BTW, I can no longer find the Motorex 2000 in the 4 ounce tube (100 g). I can find tubs and grease gun cartridges, but not in the small tubes. Has anyone else noticed this?


----------



## efromejia (Mar 28, 2015)

Avoid PPL-1, that grease will stain your frame paint.
There are better options like motorex, white lightning 

The HPG-1, is often recommended as bearing grease and it’s thicker than PPL-1, or white lightning.

And yes... Motorex 2000 isn’t available in 4 oz, only in a big size tub, a 32 oz jar I think.


Erick


----------



## Cleared2land (Aug 31, 2012)

There are several available grease type lubricants that are heavy on the dye that will stain light colored paints. Exercise caution when applying any grease and it's a non-issue.


----------



## efromejia (Mar 28, 2015)

Cleared2land said:


> There are several available grease type lubricants that are heavy on the dye that will stain light colored paints. Exercise caution when applying any grease and it's a non-issue.
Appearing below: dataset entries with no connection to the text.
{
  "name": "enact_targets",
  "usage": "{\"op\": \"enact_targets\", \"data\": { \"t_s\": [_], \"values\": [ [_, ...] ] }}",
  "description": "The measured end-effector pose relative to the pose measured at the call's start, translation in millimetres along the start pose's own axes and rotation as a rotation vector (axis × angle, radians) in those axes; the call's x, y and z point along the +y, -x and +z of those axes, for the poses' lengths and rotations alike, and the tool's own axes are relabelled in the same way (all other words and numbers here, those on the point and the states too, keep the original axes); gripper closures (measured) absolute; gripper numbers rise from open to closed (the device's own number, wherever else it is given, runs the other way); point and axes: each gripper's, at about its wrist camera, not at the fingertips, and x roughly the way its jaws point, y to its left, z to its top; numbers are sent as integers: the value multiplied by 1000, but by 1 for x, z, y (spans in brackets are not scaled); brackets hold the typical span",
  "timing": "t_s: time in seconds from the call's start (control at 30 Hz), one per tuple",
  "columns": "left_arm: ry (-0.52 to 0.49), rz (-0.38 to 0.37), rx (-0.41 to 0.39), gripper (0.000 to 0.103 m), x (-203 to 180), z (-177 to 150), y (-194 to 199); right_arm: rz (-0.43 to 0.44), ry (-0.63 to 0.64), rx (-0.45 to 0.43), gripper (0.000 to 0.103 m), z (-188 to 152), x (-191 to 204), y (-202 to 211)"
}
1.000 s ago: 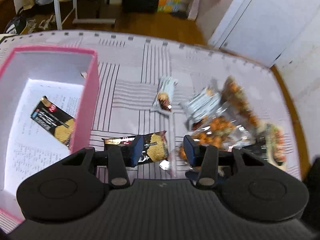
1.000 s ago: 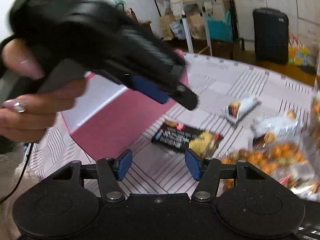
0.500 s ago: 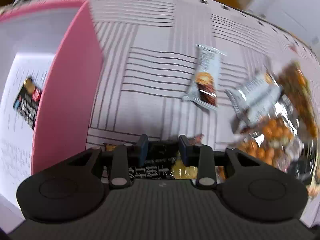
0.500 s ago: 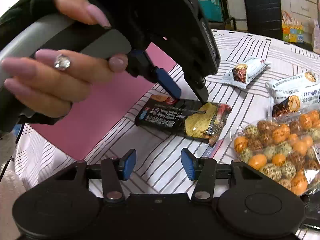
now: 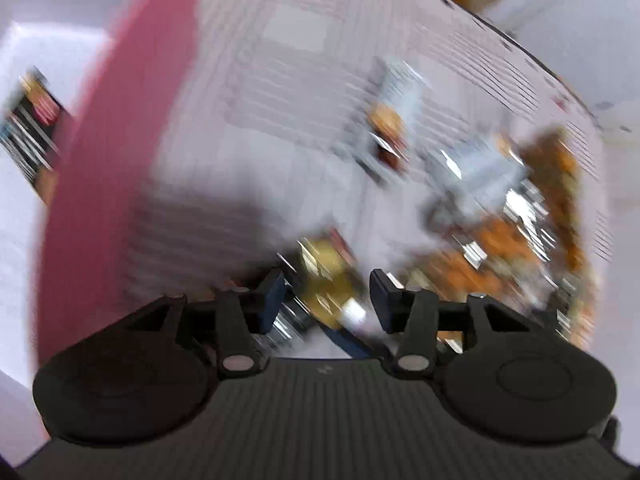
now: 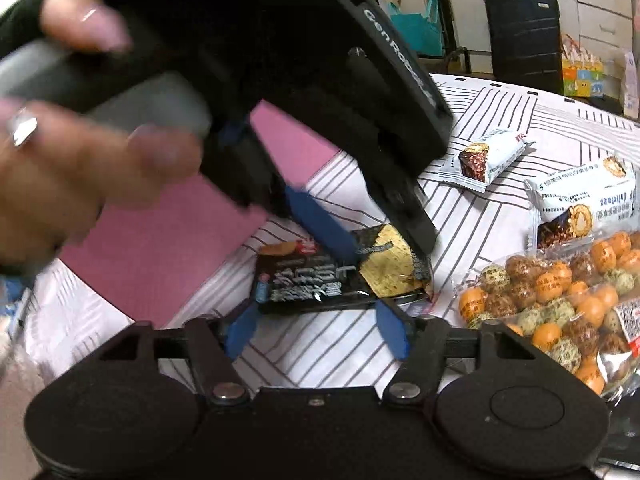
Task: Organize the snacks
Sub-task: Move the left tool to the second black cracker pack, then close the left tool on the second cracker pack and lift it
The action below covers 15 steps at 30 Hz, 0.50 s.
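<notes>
A black cracker packet (image 6: 320, 284) with a yellow cracker picture lies on the striped tablecloth beside the pink box (image 6: 160, 240). My left gripper (image 6: 386, 248), held by a hand, points steeply down with its tips on either side of the packet's yellow end. Its jaws are opening, and no firm grip shows. The left wrist view is blurred; there the left gripper (image 5: 328, 296) has the packet (image 5: 328, 284) between its pads. My right gripper (image 6: 316, 330) sits low just in front of the packet's near edge, jaws opening, nothing pressed.
A second black packet (image 5: 32, 132) lies inside the pink box (image 5: 120, 160). To the right are two white bar packets (image 6: 486, 158) (image 6: 584, 196) and a clear bag of orange and brown balls (image 6: 560, 300). A black suitcase (image 6: 520, 28) stands beyond the table.
My left gripper came down over the black packet, its jaws narrowing and then widening around the yellow end. My right gripper sank closer to the packet and its jaws spread.
</notes>
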Motion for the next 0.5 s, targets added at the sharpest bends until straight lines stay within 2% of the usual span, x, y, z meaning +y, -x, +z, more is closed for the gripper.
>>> {"op": "enact_targets", "data": {
  "t_s": [0.07, 0.13, 0.2, 0.37, 0.43, 0.5],
  "values": [
    [11, -37, 19, 57, -1, -8, -3, 1, -7, -5, 23, -1, 2, 2],
    [-15, -18, -19, 58, -4, -16, -1, -19, 14, 3, 23, -3, 6, 2],
    [-80, 39, -73, 59, -10, -19, 4, -30, 31, 6, 23, -6, 9, 3],
    [-248, 245, -201, 59, -21, -11, 13, -21, 16, 4, 23, -13, 12, 5],
    [-273, 298, -196, 59, -19, -6, 7, -19, 2, 2, 22, -16, 12, 3],
    [-248, 304, -162, 60, -14, -1, -2, -16, -2, -10, 22, -19, 12, 2]
  ]
}}
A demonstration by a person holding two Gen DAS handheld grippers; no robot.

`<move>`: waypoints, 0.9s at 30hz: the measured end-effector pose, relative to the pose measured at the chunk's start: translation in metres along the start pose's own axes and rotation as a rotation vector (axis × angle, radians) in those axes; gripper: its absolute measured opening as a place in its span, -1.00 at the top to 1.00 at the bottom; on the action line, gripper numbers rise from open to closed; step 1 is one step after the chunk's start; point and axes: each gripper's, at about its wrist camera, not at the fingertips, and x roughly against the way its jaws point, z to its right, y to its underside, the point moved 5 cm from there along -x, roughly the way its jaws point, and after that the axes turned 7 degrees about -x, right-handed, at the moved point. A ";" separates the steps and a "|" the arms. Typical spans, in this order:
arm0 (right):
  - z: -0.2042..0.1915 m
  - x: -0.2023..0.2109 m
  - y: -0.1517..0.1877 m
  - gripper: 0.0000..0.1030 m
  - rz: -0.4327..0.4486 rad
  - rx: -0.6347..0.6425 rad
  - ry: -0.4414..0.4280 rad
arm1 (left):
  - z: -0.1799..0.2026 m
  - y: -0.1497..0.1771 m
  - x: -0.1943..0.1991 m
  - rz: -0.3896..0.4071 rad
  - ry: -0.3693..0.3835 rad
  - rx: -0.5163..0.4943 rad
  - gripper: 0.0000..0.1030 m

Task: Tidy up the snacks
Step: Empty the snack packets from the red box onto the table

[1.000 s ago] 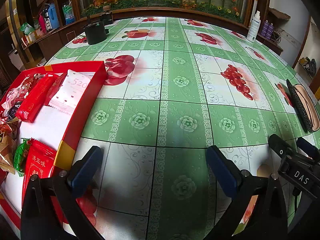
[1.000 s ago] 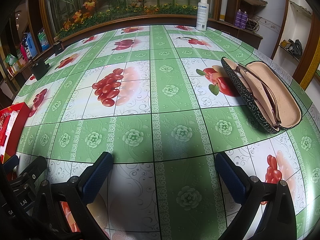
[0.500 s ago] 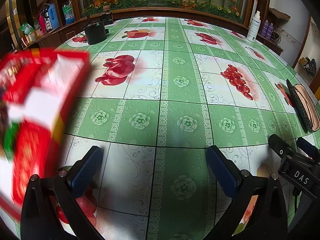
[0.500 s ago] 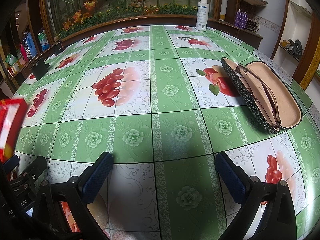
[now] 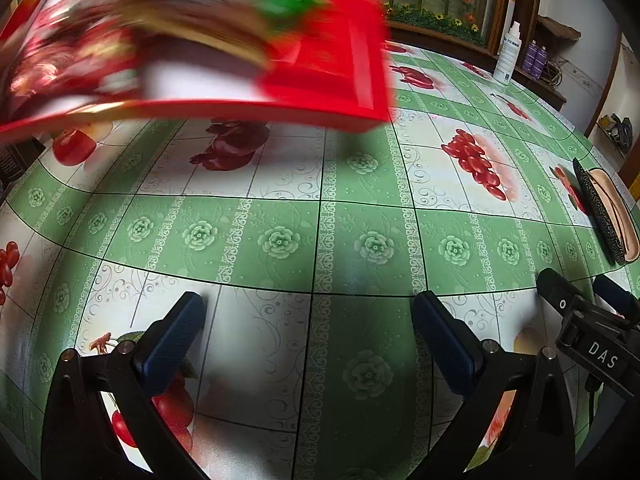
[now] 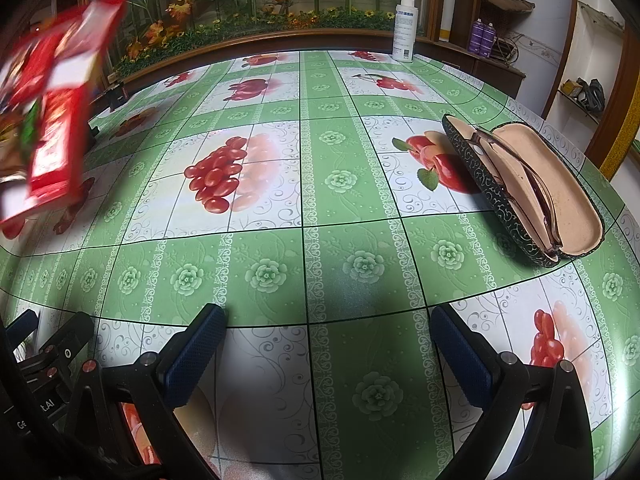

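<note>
Red snack tray is tilted in the air, blurred, up and left of both grippers, nearer the left gripper. Left gripper and right gripper are both spread wide, empty, low over the table. Nothing shows what is holding the tray.

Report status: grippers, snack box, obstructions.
Left gripper and right gripper open, empty. Red cardboard snack box airborne, tilted, blurred, held by neither. Open patterned glasses case on table, right.
</note>
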 end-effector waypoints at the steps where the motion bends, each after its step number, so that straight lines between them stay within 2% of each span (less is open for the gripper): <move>1: 0.000 0.000 0.000 -1.00 0.000 0.000 0.000 | 0.000 0.000 0.000 0.000 0.000 0.000 -1.00; 27: -0.002 0.000 -0.001 -1.00 -0.001 0.000 0.001 | 0.000 -0.002 -0.001 -0.001 0.000 -0.001 -1.00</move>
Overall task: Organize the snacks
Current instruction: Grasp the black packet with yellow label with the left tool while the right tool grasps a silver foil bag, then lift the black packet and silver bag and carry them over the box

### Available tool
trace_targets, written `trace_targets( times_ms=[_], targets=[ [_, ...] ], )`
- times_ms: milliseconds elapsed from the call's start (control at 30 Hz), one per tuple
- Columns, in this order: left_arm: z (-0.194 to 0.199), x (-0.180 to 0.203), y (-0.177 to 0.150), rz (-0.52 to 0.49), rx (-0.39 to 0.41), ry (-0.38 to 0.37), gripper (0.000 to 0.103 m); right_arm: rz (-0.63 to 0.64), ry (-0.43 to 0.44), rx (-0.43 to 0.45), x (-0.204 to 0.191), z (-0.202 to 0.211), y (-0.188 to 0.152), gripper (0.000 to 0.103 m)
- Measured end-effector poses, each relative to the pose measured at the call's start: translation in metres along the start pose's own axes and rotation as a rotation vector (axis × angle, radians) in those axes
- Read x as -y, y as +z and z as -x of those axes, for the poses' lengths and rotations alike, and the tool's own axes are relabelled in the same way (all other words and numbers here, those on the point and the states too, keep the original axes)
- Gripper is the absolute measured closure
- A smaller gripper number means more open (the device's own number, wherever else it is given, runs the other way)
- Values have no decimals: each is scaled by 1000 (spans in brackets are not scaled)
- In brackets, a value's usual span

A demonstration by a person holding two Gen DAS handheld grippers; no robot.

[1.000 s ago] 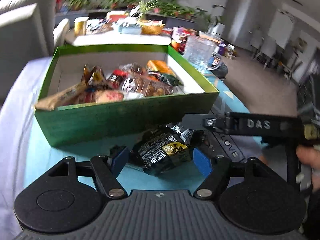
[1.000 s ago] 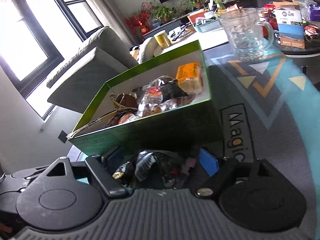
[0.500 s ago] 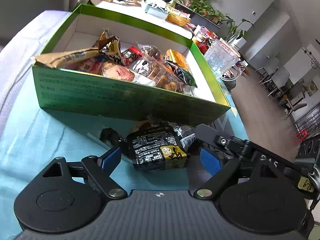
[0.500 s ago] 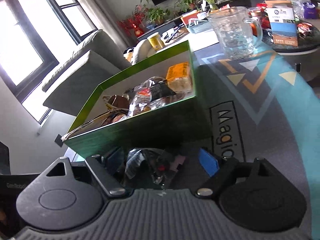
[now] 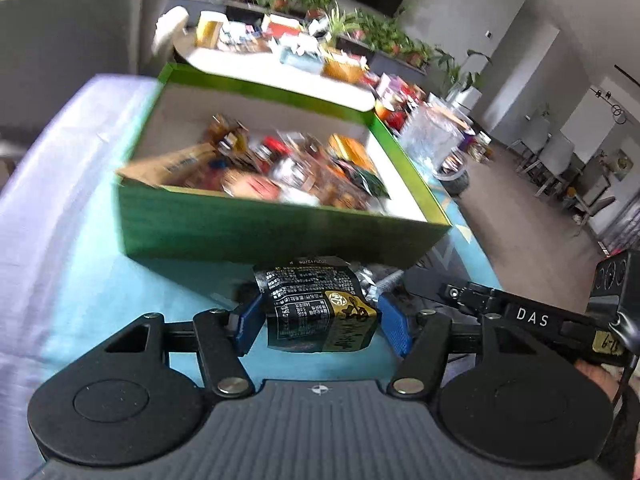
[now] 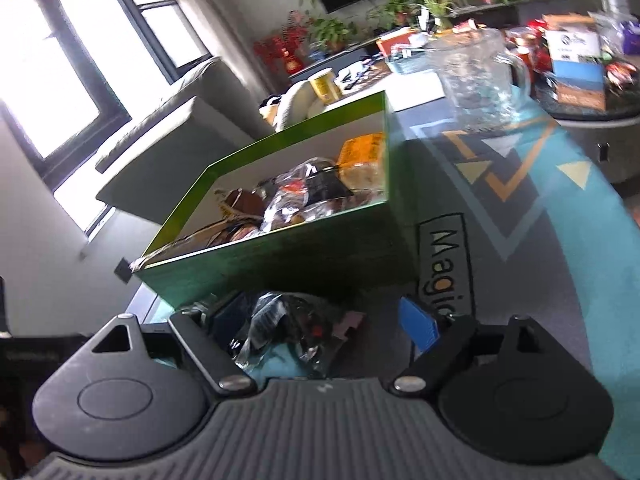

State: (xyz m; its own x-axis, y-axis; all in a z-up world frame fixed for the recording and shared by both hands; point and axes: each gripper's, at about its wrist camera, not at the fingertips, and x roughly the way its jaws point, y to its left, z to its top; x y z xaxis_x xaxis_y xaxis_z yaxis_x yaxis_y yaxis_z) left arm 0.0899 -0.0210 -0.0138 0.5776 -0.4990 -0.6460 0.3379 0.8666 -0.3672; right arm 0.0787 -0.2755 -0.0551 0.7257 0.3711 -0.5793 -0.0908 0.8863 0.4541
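A green box [image 5: 256, 228] full of mixed snack packets stands on the teal mat; it also shows in the right wrist view [image 6: 280, 256]. My left gripper [image 5: 320, 320] is shut on a black snack packet [image 5: 316, 308] with gold print, held just in front of the box's near wall. My right gripper [image 6: 320, 320] is open, its jaws on either side of a clear crinkly snack packet [image 6: 288, 328] lying on the mat by the box. The right gripper's arm [image 5: 520, 316] reaches in from the right in the left wrist view.
A glass pitcher [image 6: 476, 80] stands on the mat behind the box. A low table [image 5: 280, 68] with cups, boxes and plants lies beyond. A grey sofa [image 6: 172, 128] is to the left. A round table with packets [image 6: 580, 72] is at the far right.
My left gripper has closed its pads onto the black packet and lifted it slightly, tilting back to a lower view. My right gripper stays open around the clear packet and has shifted little.
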Motion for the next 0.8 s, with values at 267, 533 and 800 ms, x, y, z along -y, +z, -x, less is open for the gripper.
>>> trace_targets(
  times_ms=[267,533,800],
  targets=[
    [27,-26,-2,20,49,83,44,22,-32,-56,-18,-29,-4,65],
    [26,-31,-5,34,47,66,44,178,-126,-36,-33,-45,-9,66],
    [33,-28,-2,18,77,54,44,215,-111,-12,-24,-19,-16,66]
  ],
)
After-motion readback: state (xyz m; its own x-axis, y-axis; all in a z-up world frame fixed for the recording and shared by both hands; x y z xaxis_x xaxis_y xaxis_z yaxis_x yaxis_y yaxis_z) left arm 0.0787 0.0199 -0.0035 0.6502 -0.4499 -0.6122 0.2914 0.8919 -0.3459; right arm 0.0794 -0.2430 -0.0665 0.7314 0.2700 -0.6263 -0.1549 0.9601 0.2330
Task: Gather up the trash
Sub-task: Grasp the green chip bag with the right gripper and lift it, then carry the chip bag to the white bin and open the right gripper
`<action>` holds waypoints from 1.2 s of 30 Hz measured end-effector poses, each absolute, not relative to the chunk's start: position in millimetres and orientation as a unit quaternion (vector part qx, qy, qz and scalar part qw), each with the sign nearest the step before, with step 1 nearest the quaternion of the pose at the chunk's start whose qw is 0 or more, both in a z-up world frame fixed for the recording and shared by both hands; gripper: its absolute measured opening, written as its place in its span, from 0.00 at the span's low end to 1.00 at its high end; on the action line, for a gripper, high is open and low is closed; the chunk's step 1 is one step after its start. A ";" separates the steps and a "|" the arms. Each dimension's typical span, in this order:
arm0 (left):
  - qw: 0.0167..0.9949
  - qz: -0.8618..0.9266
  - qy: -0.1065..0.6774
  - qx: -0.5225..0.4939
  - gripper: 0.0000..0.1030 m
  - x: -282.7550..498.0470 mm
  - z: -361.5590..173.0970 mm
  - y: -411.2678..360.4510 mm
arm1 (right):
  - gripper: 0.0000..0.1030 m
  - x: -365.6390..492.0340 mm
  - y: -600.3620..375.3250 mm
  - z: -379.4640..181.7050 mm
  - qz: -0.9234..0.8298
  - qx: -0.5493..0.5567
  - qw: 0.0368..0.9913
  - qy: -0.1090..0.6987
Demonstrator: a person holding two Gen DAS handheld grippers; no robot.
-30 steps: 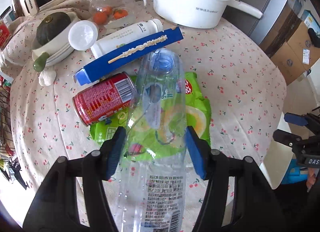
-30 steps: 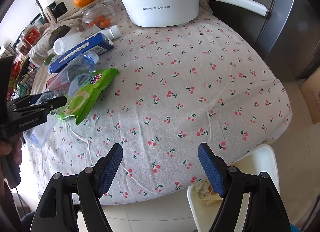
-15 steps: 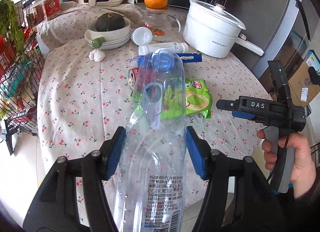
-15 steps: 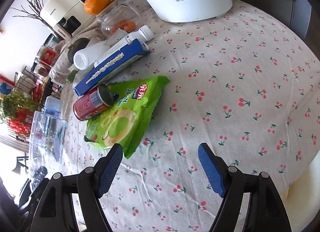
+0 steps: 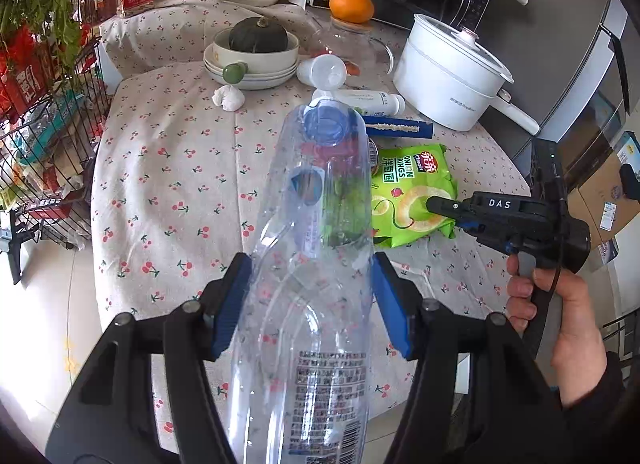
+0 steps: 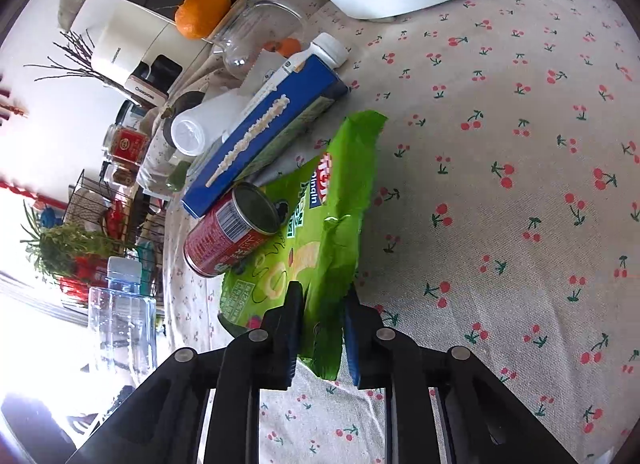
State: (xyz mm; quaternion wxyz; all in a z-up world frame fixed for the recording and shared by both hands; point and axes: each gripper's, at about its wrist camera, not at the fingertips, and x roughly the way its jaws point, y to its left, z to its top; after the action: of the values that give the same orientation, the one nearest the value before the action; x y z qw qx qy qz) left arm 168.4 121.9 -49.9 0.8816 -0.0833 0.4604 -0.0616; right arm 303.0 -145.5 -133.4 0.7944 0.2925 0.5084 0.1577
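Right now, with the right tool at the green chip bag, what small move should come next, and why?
Probably lift the right tool gently. Its jaws have just been closing and now pinch the near edge of the chip bag, whose far part lies under the red can. The left tool holds the clear bottle, so it is busy.

On the cherry-print tablecloth (image 5: 168, 168): one clear plastic bottle (image 5: 320, 248), one green snack bag (image 5: 412, 192), one red can (image 6: 228, 236), one blue carton (image 6: 264, 132) and two white bottles, one capped (image 5: 368, 98) and one seen end-on (image 5: 324, 70). Also counted: one white pot (image 5: 448, 84), one glass jar (image 6: 256, 40), one orange (image 5: 351, 4), one dark squash (image 5: 258, 35) in a stack of bowls (image 5: 248, 76), and two grippers, left (image 5: 312, 300) and right (image 6: 320, 324).
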 end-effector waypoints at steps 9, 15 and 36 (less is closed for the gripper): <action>0.882 -0.080 0.455 -0.087 0.61 164.8 -46.7 111.5 | 0.12 271.4 -165.8 -65.0 0.142 0.215 0.853 0.453; 0.884 -0.107 0.449 -0.077 0.61 162.0 -40.9 90.6 | 0.12 240.9 -206.8 -38.6 0.132 0.202 0.864 0.443; 0.860 -0.266 0.433 0.036 0.61 121.5 -38.6 -73.6 | 0.12 76.6 -398.7 -26.3 0.024 0.182 0.878 0.443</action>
State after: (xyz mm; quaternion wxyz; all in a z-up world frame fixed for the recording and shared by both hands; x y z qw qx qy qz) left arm 121.5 -73.6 -38.6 0.8605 0.0363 0.4331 -0.2658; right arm 76.6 -398.7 -26.3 0.8775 0.1821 0.4429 0.0241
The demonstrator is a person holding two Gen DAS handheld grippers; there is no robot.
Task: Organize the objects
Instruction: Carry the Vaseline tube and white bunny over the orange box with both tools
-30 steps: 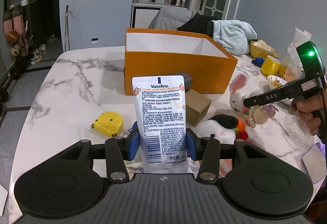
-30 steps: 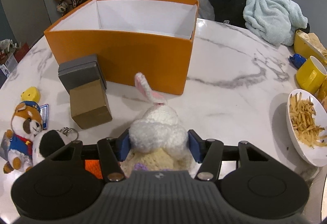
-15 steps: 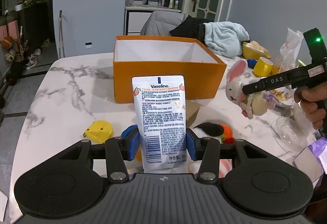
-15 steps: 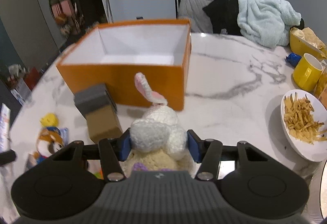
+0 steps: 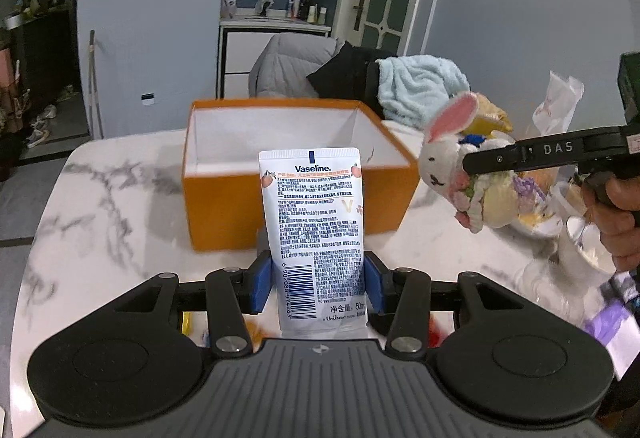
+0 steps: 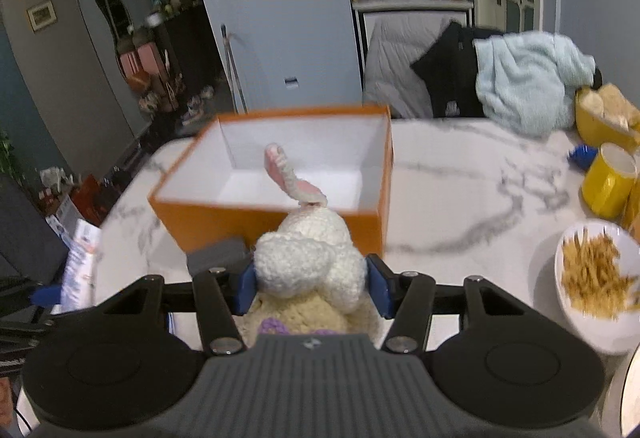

I've learned it on the hard way...

Erick


----------



## FastBanana (Aug 29, 2013)

Interesting

Sent from my SM-G955U using Tapatalk


----------



## dundundata (May 15, 2009)

i just bought a tub of maxima waterproof grease it looks thick and was about 7 bucks for 16oz


----------



## FastBanana (Aug 29, 2013)

Maxima, that's what it was. Maxima waterproof looks like parks HPL

Sent from my SM-G955U using Tapatalk


----------